Speed Read:
- The FCA’s traffic light rating system changes the game for employer choice, but risks rewarding scale over quality. Standardised value for money (“VFM”) ratings give employers a meaningful basis for comparison for the first time, but the metric favours large, low-cost arrangements. Smaller, well-governed schemes with superior member support or sustainable investment options have limited means to demonstrate that value.
- The Mansion House Accord and the VFM Framework may pull in opposite directions. Schemes allocating to private markets may be penalised on both cost and performance metrics simultaneously, since private market returns lag and management fees are higher, even where the long-term risk-adjusted case is strong.
- 2028 is closer than most firms’ readiness suggests. Firms that underestimate the data infrastructure challenge will face boards signing off assessments built on foundations they cannot interrogate. Automated, auditable data pipelines need to be built now, not under deadline pressure.
- The framework has two structural blind spots: decumulation and member comprehension. Ratings stop at retirement, giving employers no signal on drawdown pathways or guided retirement journeys. Meanwhile, a simplified colour-coded label risks driving worse behaviour if members treat green as unambiguously good without understanding what the rating does not capture.
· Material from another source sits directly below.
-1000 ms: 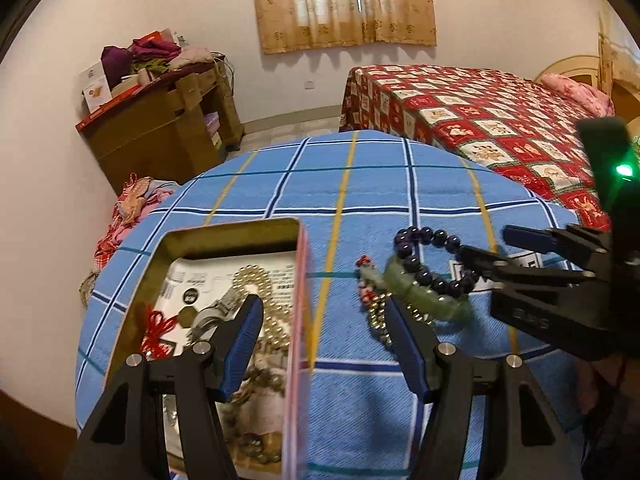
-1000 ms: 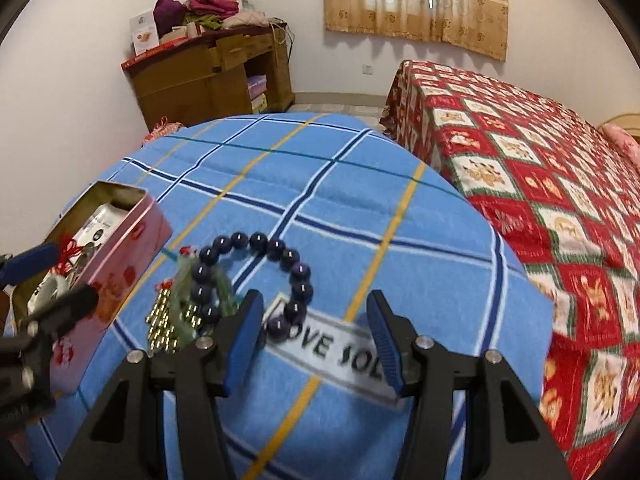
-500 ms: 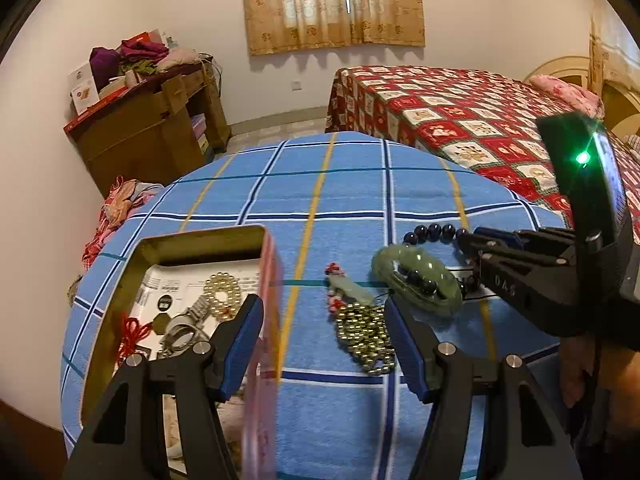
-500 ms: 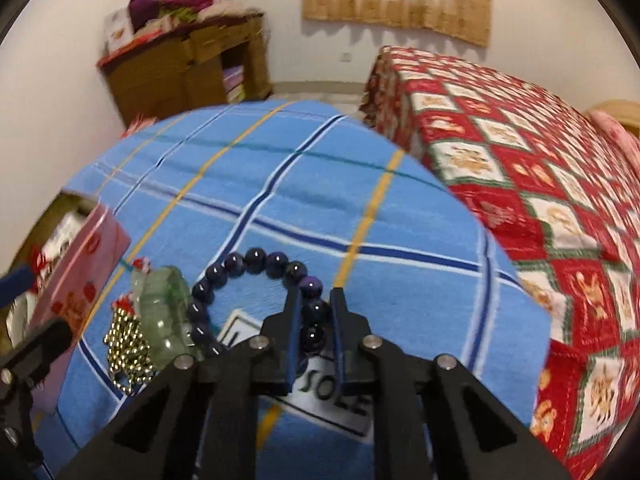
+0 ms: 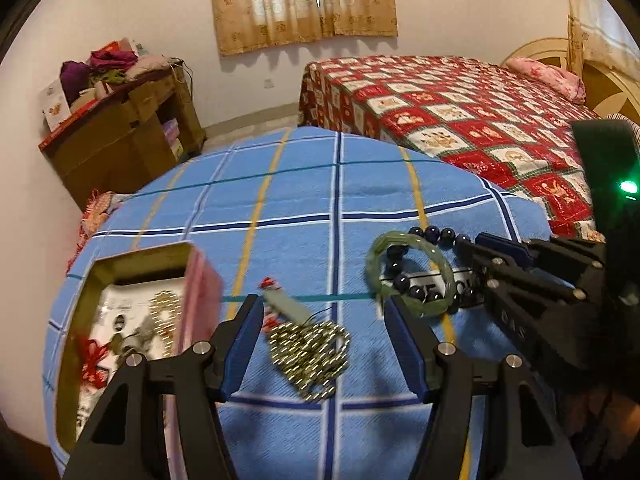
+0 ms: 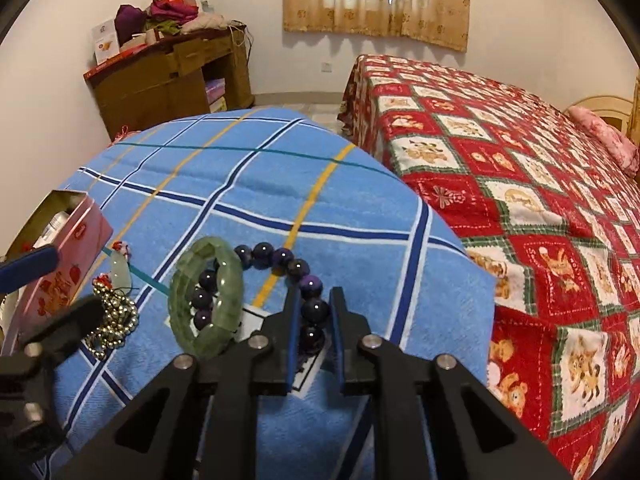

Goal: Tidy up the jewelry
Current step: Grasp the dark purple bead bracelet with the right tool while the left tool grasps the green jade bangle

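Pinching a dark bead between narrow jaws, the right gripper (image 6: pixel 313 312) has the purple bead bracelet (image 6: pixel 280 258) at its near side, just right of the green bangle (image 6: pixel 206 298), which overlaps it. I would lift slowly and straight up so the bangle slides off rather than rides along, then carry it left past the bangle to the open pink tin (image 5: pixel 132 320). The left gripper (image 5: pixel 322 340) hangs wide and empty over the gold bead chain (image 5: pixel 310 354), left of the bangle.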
Introduction: The Value for Money Framework
The FCA’s Value for Money Framework will require providers of workplace defined contributions (“DC”) default arrangements to measure and publicly disclose investment performance, costs and charges, and service quality against a standardised metric set, submitted to a central database for market-wide comparison.
Independent Governance Committees (“IGCs”) and trustees must use that data to assign one of four public ratings.